▶ [What you are asked to do]
Go to the line below containing "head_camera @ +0" and print exactly from there through the line containing "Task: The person", both included. Print nothing else.

Records contained in a dataset
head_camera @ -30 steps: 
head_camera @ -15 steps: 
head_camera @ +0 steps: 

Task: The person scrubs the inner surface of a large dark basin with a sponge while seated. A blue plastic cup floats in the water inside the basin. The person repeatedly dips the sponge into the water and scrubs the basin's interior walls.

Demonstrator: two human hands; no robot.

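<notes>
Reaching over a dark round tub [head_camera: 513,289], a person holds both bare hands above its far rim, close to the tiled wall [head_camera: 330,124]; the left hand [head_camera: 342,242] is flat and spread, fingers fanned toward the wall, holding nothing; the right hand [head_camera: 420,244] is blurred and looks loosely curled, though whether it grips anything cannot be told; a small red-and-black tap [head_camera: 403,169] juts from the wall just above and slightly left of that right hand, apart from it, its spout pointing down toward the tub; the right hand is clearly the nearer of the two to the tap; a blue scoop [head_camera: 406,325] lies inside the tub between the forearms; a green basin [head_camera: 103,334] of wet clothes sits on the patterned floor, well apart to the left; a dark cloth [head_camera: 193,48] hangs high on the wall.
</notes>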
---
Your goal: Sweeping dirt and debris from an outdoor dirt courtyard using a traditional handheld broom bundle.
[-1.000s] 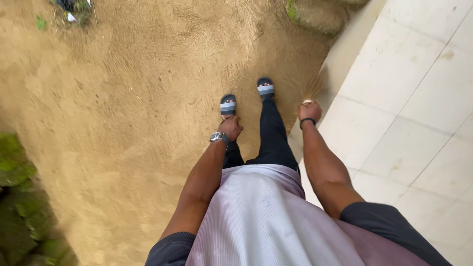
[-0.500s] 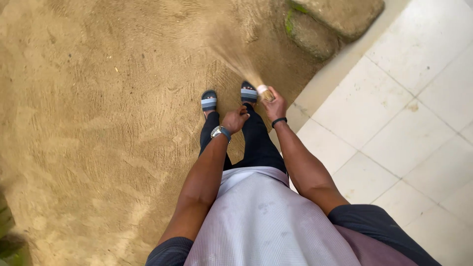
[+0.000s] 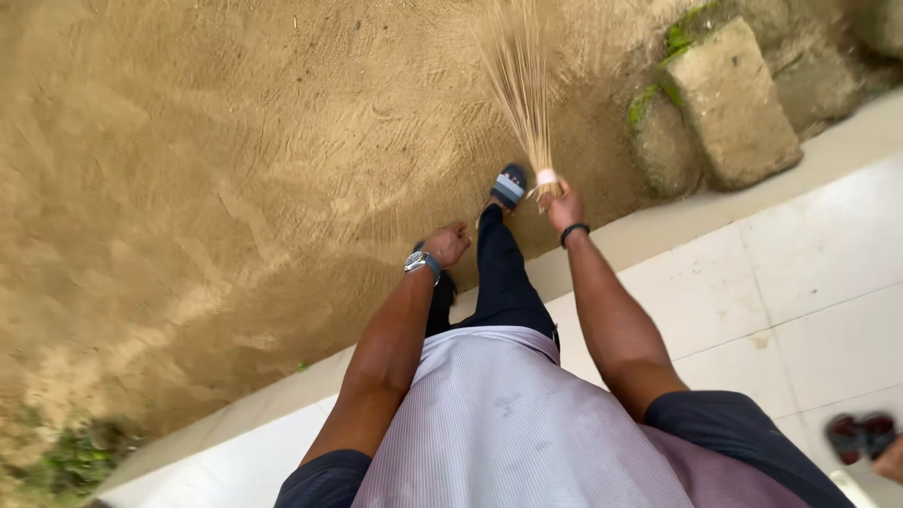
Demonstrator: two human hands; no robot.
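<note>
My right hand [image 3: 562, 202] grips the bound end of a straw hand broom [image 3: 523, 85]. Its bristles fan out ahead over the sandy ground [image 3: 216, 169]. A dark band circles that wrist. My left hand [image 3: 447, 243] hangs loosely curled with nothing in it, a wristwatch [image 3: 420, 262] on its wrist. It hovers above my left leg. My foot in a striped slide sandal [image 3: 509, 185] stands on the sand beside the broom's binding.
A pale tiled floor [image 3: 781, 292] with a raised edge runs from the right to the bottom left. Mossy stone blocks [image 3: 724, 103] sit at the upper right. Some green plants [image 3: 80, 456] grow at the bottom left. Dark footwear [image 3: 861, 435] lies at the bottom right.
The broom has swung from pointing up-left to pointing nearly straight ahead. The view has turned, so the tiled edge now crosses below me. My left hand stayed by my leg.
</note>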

▶ [Exercise result]
head_camera @ +0 steps: 

Task: The person scrubs the inner surface of a large dark basin with a sponge while seated. A blue plastic cup floats in the water inside the basin. The person repeatedly dips the sponge into the water and scrubs the basin's interior walls.

No other output is expected for this exercise.